AVAILABLE RECORDS Start Marker

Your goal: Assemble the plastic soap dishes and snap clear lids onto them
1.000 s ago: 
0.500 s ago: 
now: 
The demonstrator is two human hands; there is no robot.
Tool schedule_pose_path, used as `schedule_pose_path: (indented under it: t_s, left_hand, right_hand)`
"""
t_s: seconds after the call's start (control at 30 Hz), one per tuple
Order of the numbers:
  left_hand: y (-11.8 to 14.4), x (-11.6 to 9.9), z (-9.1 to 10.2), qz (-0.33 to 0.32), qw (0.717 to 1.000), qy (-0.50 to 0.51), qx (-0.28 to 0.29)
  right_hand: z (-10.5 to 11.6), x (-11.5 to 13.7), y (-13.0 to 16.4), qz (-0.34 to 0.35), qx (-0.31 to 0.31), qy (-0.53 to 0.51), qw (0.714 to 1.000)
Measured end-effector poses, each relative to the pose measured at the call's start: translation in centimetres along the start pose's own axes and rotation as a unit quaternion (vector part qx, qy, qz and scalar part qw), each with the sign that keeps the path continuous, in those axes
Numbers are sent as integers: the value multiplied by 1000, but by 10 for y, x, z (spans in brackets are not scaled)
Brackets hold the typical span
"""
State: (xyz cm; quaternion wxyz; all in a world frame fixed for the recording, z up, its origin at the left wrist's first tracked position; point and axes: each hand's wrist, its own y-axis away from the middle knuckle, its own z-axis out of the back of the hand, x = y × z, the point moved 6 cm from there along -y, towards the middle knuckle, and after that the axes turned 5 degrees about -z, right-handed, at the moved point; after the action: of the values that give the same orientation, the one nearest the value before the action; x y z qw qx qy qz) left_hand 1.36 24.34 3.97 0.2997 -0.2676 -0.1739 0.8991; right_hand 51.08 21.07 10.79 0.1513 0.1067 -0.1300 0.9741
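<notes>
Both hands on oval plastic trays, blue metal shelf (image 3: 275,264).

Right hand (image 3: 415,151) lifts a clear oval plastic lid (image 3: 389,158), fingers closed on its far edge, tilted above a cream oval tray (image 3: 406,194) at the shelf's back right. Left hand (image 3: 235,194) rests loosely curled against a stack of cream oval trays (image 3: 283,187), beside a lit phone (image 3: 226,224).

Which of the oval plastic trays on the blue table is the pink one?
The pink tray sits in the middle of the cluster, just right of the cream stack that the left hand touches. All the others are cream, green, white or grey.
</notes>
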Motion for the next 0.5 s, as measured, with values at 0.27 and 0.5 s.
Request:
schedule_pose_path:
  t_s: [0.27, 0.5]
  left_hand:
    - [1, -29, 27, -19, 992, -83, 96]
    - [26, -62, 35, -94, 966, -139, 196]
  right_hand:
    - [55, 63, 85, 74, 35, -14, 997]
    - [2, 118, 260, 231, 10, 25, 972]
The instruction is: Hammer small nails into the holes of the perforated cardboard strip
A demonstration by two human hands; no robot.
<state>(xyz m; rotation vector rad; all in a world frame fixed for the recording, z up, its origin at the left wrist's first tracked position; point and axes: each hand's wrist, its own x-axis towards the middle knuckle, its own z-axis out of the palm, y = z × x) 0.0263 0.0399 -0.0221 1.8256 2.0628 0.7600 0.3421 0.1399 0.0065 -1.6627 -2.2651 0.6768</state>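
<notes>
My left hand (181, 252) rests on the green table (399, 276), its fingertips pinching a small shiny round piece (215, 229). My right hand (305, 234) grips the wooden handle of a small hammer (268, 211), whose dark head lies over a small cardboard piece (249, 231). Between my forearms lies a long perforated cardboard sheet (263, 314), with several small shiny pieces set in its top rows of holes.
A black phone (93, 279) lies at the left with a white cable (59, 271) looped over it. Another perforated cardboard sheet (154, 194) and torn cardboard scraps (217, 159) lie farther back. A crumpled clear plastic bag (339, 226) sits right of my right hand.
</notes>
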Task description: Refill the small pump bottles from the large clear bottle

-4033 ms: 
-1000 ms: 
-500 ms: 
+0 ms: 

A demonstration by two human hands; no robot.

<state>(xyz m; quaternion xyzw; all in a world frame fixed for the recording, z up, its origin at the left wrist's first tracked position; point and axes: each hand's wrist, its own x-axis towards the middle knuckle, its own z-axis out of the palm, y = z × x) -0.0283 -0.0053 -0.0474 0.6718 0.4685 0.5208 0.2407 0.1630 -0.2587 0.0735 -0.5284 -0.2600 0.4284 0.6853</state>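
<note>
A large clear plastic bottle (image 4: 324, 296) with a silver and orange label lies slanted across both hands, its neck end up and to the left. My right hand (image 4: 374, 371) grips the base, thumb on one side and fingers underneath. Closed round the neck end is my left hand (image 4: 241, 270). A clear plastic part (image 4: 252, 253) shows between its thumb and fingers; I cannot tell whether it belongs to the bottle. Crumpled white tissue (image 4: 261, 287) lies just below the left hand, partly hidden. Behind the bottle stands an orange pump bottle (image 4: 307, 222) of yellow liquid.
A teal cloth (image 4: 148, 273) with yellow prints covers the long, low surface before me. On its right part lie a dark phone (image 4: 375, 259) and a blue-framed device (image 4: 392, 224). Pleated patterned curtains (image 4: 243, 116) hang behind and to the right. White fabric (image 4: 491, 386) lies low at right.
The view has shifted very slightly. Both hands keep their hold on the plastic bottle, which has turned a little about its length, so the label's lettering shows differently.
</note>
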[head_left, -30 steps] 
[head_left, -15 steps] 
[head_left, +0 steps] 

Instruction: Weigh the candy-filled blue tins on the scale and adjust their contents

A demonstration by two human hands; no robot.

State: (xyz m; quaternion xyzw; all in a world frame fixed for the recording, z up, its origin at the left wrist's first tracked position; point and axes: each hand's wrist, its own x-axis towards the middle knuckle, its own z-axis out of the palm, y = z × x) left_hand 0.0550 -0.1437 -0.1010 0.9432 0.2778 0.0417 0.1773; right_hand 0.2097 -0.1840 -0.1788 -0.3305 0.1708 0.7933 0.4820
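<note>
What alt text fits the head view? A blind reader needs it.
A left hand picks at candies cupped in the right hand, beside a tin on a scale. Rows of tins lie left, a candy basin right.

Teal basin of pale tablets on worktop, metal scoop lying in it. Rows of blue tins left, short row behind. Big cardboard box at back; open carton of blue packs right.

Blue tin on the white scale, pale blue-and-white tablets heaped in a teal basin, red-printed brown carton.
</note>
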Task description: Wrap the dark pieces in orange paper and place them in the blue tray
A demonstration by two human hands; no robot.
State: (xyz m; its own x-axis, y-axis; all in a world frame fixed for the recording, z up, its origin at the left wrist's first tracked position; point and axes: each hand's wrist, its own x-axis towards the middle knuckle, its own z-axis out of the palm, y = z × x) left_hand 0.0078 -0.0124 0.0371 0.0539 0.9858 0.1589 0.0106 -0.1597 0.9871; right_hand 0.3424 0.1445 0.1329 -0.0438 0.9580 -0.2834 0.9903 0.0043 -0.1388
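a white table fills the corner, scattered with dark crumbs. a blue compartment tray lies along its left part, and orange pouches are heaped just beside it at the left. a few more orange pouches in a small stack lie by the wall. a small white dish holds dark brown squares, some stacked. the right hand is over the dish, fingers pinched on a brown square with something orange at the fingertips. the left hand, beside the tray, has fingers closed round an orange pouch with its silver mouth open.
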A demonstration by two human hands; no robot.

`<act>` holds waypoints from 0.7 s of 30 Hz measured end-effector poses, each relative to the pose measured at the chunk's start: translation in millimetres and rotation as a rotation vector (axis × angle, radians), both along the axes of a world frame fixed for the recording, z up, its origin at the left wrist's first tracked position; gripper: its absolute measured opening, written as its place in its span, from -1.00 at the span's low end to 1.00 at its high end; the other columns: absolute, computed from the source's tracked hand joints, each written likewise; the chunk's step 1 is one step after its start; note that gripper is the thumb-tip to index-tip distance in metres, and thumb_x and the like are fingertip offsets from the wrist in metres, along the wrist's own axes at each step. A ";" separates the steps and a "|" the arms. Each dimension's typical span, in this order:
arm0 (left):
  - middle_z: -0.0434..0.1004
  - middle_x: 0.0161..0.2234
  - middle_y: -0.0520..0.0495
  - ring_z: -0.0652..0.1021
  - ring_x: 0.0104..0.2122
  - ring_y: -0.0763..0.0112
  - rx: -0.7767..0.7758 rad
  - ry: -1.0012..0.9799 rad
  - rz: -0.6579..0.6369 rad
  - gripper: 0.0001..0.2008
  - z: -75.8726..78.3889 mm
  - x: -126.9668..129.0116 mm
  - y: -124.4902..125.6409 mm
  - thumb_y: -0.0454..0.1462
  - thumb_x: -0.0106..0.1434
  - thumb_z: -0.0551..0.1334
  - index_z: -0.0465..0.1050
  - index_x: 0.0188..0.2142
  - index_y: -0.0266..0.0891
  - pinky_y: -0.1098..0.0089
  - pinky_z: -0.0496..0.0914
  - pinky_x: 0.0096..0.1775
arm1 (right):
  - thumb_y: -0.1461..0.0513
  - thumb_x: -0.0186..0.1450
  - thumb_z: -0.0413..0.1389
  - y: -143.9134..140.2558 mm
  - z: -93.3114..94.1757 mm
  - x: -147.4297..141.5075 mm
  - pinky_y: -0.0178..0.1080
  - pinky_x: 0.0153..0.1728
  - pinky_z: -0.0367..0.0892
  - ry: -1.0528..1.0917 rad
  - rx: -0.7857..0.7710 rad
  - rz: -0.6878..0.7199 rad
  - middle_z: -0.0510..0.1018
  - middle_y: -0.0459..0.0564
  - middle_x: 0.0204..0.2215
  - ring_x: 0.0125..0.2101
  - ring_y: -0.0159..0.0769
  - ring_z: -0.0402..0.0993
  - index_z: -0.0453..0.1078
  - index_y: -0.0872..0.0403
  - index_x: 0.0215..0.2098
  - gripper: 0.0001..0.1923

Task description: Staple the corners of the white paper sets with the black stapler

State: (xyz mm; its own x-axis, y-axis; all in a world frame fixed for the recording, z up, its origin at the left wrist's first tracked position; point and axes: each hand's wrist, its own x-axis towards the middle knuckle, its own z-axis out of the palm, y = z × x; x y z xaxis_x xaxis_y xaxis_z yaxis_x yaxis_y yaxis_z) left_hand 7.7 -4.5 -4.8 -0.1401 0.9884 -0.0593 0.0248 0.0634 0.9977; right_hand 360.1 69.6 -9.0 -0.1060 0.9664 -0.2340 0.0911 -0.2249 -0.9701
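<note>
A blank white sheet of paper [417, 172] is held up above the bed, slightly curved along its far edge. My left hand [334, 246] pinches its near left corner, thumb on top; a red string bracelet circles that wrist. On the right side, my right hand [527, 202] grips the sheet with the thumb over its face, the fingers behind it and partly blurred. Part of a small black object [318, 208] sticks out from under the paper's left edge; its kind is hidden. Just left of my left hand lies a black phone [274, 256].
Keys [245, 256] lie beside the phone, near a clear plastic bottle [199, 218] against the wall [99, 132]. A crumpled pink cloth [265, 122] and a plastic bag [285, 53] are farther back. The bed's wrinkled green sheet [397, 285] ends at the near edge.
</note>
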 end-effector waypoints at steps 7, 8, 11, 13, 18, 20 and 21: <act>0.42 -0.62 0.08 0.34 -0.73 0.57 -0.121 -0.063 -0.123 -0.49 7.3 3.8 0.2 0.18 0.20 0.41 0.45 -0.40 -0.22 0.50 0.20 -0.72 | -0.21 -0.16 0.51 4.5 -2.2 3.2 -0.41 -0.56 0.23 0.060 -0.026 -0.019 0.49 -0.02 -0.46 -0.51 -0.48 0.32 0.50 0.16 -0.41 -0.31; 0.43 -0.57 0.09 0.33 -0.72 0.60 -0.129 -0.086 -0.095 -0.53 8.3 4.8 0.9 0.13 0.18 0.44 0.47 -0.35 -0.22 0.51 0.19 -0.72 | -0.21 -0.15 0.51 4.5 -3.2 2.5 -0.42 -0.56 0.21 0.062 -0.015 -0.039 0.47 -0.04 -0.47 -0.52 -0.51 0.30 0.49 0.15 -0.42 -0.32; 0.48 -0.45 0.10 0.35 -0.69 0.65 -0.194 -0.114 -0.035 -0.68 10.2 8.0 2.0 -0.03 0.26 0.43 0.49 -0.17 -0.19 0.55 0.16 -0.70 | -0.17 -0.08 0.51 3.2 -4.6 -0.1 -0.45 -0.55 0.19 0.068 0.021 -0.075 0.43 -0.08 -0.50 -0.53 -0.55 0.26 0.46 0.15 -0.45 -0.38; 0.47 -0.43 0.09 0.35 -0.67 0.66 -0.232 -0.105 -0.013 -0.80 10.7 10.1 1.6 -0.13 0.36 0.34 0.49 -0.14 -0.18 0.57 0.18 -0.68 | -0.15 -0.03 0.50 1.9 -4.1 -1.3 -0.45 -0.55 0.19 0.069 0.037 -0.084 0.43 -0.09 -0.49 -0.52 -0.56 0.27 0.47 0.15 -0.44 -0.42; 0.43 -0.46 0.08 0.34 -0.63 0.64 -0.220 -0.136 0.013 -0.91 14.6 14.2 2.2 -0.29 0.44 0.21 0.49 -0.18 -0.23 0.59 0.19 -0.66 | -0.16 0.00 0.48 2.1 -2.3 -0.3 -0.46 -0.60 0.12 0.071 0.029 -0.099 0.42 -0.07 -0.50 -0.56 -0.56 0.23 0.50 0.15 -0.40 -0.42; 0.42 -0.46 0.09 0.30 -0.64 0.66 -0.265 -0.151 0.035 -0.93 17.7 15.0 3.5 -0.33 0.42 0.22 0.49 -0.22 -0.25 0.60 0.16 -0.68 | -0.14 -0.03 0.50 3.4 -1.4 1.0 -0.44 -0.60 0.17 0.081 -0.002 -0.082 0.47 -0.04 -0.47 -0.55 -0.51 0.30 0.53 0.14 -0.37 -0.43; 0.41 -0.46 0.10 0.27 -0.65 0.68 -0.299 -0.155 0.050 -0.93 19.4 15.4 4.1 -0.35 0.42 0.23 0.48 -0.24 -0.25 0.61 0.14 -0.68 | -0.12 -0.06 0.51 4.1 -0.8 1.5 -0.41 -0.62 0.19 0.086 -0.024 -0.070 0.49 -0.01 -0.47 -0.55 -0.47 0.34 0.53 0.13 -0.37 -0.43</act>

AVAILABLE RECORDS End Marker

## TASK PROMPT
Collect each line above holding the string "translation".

## SOLUTION FOR THIS TASK
Measured end-effector poses, each relative to the pose measured at the call's start: translation in centimetres along the start pose's own axes and rotation as a unit quaternion (vector part qx, qy, qz and scalar part qw), each with the sign that keeps the path continuous, in those axes
`<act>` holds waypoints from 0.7 s of 30 Hz measured end-effector poses, each relative to the pose measured at the chunk's start: translation in millimetres and rotation as a rotation vector (axis × angle, radians), both along the axes of a world frame fixed for the recording, z up, its origin at the left wrist's first tracked position; gripper: its absolute measured opening, written as its place in its span, from -1.00 at the span's low end to 1.00 at its high end; the other columns: absolute, computed from the source's tracked hand joints, each written likewise; the chunk's step 1 is one step after its start; note that gripper is the thumb-tip to index-tip distance in metres, and thumb_x and the like are fingertip offsets from the wrist in metres, along the wrist's own axes at each step. A ";" separates the steps and a "|" the arms. Each dimension's typical span, in this order:

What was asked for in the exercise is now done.